Can we ever become angry?

  • “Be angry, and do not sin. (Ephesians 4:26). Keep in mind, that anger can become toxic–not only for those to whom we direct it but also for ourselves. This is why James admonishes us to be “slow to anger” (James 1:19-20)

We need to grow to the point where our reactions are as sanctified as our actions. What do I mean by that? It’s easy to study and decide how you will respond but we need to start to actually respond the way we should and the more we do the more godly our reactions will become.

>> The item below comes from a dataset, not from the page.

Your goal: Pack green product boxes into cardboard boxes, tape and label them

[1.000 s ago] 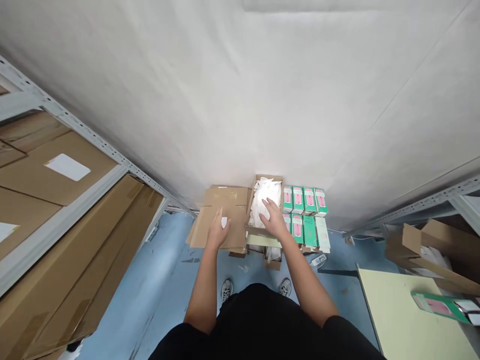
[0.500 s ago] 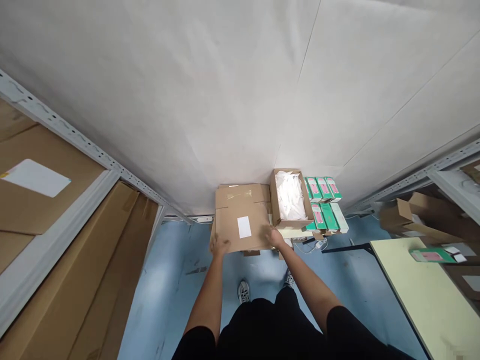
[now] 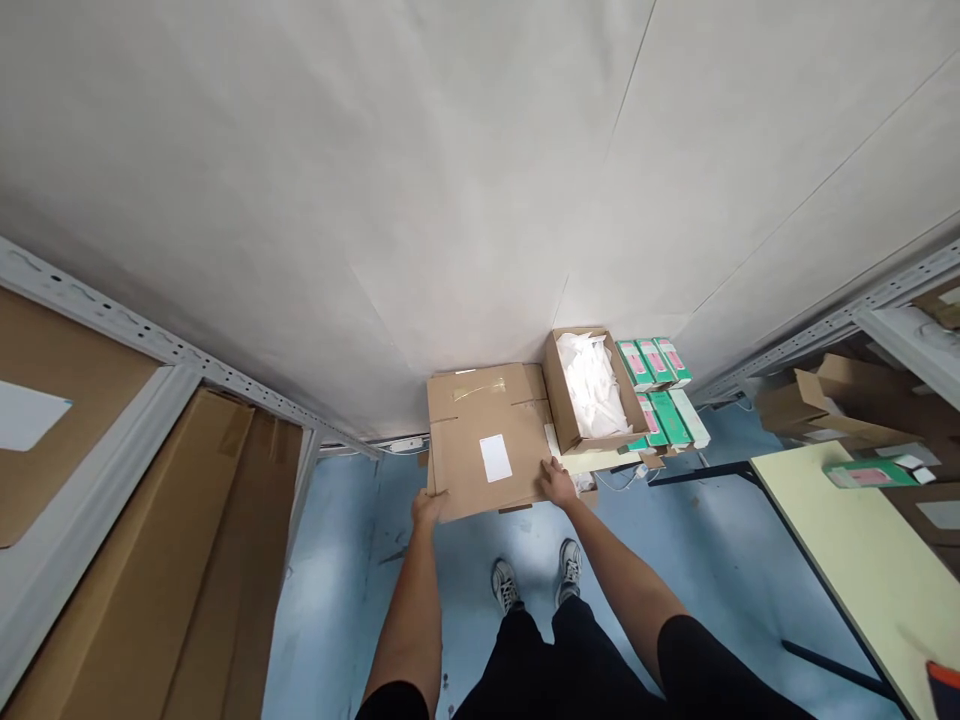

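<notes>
A flattened cardboard box (image 3: 480, 410) with a white label (image 3: 496, 458) and a strip of clear tape lies in front of me against the wall side. My left hand (image 3: 429, 507) grips its near left corner, thumb on top and the other fingers hidden beneath. At the near right corner, my right hand (image 3: 556, 482) holds the edge in the same way. Just right of the flattened box stands an open carton (image 3: 570, 400) filled with white bags (image 3: 591, 385).
Green and pink boxes (image 3: 660, 415) stand right of the carton. A pale table (image 3: 840, 540) carrying one green box (image 3: 874, 472) is at right. Racks with cartons (image 3: 142, 560) line the left side. Cables and a power strip (image 3: 405, 444) run along the wall.
My view has shifted and my feet now show more fully. The flattened box has turned slightly, its near left corner coming toward me with my left hand. Both hands stay at its edges.
</notes>
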`<state>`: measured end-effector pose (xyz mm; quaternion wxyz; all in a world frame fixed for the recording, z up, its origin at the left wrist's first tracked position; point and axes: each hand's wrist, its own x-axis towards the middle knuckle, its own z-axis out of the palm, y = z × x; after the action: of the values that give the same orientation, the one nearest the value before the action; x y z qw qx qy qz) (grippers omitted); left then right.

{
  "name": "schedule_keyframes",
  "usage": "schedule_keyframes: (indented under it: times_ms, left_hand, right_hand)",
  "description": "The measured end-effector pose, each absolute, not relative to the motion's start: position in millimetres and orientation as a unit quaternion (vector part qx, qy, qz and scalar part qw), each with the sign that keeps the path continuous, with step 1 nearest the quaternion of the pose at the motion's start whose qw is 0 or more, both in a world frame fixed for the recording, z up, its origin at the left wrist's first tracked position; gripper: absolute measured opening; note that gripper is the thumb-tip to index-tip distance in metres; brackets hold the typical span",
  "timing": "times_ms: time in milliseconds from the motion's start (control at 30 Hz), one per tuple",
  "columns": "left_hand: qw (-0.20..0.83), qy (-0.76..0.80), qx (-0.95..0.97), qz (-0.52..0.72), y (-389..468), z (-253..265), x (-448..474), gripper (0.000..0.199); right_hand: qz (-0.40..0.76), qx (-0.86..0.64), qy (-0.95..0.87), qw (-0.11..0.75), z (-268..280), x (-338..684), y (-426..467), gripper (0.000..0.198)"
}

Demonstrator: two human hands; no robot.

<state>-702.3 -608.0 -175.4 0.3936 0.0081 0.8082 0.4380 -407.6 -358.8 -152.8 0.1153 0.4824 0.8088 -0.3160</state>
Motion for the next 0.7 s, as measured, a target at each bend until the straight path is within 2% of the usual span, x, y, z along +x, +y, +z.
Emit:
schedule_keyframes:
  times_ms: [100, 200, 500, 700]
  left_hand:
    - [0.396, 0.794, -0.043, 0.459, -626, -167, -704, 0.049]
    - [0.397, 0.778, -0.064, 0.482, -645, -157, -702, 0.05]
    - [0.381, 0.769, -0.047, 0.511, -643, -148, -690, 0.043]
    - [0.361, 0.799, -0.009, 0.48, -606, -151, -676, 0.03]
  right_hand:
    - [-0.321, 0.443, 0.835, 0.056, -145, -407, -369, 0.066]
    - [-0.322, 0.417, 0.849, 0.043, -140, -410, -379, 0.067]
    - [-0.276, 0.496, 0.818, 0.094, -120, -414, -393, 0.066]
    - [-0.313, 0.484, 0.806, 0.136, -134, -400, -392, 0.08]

Just like David we have many opportunities to become offended – and just like David we should be committed to prayer, reading, studying and meditating on God’s word so we will know how to conduct ourselves when the offenses come.

Abba Father, I thank You for Your word that teaches us how to follow You. I thank You that when we don’t follow Your ways that we are able to ask for forgiveness and start from that point to follow Your ways anew. Abba, please help us to be so full of Your peace which surpasses all understanding so that we will not be easily offended. Help each one of us to be more aware of what we say and what we do so we can cause less offense. Thank You that Your love keeps no long record of all we have done wrong and help us to exercise the same respect towards others.